Pseudospectrum and time-domain analysis of the EFT corrected black holes
Li-Ming Cao, Mingrong Ji, Liang-Bi Wu, Yu-Sen Zhou
Abstract
We study the linear perturbations of a spherically symmetric black hole corrected by dimension-6 terms in the effective field theory (EFT) of gravity. The solution is asymptotically flat and characterized by two parameters---a mass parameter $M$ and a dimensionless parameter $ϵ$ related to the EFT length scale $l$, and the perturbation equation incorporates a velocity factor which is not constant.

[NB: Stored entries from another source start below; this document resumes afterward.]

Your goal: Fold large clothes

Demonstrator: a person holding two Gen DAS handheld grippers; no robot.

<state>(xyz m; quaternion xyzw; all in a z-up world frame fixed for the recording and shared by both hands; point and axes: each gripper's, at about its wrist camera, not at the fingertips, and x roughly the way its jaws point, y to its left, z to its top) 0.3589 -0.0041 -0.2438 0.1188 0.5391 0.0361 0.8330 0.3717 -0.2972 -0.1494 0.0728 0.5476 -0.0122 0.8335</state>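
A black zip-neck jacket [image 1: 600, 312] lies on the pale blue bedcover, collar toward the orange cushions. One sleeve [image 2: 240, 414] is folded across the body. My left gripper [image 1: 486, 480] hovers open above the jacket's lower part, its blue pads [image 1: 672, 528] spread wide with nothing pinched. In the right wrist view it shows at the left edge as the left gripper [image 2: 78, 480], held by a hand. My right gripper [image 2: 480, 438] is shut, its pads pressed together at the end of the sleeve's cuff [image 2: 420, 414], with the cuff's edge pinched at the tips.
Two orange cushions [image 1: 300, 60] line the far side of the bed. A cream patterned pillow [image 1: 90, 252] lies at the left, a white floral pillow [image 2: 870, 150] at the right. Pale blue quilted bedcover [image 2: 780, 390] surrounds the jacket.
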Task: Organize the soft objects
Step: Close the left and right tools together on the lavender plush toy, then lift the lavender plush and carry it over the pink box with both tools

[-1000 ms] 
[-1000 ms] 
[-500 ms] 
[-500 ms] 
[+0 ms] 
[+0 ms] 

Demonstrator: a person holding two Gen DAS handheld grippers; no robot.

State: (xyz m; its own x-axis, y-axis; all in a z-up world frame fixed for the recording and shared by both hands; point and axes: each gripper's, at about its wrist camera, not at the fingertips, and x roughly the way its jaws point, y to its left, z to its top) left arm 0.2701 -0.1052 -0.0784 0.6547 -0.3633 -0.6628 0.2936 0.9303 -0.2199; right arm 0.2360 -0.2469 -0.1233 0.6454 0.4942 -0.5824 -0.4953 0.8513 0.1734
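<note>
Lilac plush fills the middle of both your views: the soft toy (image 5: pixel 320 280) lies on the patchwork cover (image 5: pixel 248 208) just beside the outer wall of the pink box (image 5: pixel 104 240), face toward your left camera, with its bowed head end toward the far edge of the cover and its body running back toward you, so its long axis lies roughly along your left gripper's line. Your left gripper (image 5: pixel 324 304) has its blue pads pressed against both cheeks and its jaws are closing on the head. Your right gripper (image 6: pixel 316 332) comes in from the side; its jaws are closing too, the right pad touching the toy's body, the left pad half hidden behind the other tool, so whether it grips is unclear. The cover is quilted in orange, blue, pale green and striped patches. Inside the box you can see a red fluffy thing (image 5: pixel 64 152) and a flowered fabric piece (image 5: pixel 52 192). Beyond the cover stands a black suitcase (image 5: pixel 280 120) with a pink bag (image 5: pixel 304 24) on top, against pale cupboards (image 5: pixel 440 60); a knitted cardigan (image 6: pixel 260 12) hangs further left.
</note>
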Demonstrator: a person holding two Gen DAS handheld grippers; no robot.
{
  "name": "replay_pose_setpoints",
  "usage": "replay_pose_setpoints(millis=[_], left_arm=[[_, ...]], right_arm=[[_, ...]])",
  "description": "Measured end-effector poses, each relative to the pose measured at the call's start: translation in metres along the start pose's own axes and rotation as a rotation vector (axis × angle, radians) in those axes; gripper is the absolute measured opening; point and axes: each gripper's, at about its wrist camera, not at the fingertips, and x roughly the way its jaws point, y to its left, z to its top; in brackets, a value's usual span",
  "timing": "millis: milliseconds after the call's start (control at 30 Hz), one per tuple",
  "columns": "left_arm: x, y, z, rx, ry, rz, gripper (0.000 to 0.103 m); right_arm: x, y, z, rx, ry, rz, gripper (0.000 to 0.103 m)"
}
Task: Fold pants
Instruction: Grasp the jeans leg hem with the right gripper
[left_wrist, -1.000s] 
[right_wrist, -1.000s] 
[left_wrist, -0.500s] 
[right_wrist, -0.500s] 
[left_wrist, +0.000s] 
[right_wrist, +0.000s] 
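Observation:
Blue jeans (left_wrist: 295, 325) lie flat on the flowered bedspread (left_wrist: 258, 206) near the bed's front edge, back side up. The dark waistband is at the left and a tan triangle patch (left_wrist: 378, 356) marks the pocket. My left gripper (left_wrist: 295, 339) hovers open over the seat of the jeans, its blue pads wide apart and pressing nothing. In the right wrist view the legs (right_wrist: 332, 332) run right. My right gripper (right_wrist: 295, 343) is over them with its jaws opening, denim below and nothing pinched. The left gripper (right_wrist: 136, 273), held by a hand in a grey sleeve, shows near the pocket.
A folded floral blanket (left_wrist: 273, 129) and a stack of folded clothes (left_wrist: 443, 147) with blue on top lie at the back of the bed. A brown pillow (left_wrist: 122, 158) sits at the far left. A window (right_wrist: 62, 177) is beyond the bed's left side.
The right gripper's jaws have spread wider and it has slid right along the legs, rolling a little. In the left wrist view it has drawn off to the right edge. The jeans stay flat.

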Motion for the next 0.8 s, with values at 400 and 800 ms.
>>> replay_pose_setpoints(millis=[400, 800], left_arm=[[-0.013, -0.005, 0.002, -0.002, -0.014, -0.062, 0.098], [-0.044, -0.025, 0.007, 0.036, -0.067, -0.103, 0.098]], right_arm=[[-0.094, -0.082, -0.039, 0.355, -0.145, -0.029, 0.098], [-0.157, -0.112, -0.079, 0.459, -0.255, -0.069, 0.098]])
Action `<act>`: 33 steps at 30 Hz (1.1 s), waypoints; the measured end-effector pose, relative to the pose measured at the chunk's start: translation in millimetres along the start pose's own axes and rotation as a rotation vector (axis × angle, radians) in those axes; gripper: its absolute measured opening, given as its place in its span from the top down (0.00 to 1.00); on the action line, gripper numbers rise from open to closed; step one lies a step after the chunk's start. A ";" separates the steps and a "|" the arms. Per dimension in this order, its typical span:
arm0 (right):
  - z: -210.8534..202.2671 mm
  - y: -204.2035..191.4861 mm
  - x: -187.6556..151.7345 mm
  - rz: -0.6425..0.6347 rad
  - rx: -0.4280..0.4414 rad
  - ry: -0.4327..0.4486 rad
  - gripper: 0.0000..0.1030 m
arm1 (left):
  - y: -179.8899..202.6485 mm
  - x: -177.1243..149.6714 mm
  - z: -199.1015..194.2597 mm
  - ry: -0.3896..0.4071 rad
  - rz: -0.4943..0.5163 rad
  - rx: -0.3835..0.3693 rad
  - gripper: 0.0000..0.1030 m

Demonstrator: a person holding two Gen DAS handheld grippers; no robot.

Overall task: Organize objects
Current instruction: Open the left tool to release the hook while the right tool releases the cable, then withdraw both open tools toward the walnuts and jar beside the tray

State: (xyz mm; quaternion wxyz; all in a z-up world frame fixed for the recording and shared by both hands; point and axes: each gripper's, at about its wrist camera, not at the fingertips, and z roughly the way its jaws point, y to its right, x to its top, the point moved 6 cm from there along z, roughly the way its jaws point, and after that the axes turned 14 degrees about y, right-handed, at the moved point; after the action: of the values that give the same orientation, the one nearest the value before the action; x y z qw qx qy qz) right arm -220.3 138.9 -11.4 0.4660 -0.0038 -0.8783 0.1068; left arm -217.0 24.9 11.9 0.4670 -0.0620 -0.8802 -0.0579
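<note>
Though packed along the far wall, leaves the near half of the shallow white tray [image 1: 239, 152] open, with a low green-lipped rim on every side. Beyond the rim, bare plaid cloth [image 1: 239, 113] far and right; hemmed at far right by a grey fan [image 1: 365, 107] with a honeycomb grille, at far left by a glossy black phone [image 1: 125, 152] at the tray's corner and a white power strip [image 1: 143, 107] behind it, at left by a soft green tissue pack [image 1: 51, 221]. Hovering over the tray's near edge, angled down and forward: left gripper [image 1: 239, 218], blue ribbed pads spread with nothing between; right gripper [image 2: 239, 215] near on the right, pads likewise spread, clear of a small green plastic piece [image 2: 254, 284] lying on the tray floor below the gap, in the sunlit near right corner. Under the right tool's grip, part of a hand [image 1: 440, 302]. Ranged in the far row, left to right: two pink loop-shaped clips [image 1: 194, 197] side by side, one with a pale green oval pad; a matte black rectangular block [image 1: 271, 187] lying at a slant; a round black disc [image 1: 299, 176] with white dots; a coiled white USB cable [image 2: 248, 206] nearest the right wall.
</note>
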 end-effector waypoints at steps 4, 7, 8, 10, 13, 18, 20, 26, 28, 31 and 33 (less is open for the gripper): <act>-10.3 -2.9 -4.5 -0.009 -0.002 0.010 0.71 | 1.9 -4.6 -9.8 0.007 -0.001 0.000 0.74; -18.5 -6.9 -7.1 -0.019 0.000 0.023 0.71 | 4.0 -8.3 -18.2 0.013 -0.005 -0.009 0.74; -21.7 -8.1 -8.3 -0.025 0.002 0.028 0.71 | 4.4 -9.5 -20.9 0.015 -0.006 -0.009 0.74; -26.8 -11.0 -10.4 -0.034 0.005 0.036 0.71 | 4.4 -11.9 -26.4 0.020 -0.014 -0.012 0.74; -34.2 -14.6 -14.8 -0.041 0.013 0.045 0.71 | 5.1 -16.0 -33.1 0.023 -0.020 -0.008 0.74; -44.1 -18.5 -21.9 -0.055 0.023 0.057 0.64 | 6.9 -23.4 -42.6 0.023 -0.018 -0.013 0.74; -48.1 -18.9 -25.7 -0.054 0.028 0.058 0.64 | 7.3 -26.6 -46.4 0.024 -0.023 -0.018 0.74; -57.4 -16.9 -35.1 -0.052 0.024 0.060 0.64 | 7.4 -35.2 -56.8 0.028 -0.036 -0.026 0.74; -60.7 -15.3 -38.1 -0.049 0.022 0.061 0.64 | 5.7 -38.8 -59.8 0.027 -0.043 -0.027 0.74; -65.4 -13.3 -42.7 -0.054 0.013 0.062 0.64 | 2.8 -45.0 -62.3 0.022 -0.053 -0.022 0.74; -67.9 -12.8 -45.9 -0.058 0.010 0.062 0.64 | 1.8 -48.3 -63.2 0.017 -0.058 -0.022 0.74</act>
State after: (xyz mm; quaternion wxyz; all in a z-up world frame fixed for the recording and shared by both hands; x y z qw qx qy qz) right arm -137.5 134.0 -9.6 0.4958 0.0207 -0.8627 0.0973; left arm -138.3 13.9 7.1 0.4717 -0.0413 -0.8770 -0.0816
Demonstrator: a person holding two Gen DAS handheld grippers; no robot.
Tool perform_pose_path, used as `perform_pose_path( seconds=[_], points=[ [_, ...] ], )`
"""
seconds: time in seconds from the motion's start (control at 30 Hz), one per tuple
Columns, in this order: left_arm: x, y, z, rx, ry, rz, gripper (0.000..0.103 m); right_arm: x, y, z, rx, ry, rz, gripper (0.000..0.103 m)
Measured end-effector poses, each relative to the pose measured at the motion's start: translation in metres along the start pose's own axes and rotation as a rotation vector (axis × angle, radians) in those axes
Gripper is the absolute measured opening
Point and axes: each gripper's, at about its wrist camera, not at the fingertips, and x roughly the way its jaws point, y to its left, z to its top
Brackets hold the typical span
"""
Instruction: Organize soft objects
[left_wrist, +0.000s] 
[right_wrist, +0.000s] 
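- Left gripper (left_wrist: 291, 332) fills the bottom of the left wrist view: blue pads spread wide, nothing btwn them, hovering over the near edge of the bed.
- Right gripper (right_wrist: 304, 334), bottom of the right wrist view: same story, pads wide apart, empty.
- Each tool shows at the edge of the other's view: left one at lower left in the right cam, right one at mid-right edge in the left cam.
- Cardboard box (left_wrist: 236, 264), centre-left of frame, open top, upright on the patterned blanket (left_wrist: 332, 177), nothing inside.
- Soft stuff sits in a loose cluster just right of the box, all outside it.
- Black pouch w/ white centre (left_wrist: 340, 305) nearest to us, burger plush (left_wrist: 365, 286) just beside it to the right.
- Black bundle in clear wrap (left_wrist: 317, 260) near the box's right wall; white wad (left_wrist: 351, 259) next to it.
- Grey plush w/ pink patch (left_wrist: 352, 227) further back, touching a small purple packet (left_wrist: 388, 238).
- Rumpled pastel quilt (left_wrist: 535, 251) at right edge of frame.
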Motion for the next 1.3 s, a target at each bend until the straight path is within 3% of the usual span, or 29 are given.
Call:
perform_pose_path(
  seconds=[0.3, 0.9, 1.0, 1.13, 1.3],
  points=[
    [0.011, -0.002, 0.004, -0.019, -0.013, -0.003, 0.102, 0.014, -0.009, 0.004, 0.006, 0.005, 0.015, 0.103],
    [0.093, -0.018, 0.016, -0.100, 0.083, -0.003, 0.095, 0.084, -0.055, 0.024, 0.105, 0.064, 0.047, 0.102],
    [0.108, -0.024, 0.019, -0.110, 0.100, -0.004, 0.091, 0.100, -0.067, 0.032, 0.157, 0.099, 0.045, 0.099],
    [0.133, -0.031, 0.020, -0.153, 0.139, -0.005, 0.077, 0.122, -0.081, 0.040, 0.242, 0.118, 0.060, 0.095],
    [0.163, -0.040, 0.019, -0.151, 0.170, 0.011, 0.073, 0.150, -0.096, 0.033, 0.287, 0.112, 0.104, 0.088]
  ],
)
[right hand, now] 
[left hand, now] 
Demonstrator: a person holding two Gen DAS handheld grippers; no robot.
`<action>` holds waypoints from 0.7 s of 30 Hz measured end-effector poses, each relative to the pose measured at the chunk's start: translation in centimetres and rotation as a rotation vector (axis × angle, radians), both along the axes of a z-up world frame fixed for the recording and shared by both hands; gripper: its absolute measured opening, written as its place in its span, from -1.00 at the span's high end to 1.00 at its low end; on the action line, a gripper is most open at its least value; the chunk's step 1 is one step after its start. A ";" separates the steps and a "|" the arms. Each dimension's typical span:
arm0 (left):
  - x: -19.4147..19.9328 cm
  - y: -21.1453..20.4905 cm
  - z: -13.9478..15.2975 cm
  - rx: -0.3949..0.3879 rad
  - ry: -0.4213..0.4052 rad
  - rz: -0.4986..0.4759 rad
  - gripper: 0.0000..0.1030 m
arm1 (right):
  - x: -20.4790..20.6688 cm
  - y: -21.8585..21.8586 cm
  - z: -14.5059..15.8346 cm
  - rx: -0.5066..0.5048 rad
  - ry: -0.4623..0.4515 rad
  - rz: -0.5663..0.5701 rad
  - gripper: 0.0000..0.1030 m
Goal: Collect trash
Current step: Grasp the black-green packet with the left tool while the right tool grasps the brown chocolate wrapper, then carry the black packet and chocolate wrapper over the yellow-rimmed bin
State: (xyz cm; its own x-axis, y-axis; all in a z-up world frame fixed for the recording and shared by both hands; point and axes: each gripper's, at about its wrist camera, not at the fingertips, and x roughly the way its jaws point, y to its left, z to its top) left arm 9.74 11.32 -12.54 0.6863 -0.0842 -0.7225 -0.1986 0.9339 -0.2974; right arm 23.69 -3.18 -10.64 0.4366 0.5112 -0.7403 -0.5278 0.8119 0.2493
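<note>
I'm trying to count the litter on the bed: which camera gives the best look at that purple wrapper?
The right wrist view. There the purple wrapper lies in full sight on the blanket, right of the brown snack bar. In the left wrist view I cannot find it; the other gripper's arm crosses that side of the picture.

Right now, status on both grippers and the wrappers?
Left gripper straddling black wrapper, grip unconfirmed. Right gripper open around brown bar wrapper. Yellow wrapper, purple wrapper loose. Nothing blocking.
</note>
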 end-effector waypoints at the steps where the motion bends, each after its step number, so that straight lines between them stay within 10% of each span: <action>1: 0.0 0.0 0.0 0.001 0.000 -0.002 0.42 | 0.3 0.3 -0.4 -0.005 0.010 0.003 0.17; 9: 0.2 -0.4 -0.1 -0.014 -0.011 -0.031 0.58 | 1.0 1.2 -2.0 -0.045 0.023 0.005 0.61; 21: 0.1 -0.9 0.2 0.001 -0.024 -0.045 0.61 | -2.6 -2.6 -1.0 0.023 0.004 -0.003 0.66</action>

The quasinormal modes (QNMs) and time-domain waveforms are studied within the hyperboloidal framework. This approach reproduces the breakdown of the isospectrality and reveals that higher overtones are more sensitive to $ϵ$. As for the time domain, the mismatch function is introduced and found to scale as ${ϵ}^{2}$, which demonstrates that the waveform is stable as $ϵ$ varies. Finally, a velocity-dependent energy norm is employed to compute the pseudospectrum and characterize the migration of the QNM spectrum. We further define a quantity ${\ensuremath{\epsilon}}_{c}$ that describes the magnitude of the instability of a QNM spectrum. Our analysis reveals that the dependence of ${\ensuremath{\epsilon}}_{c}$ on $ϵ$ is complicated---it may increase, decrease or even be nonmonotonic.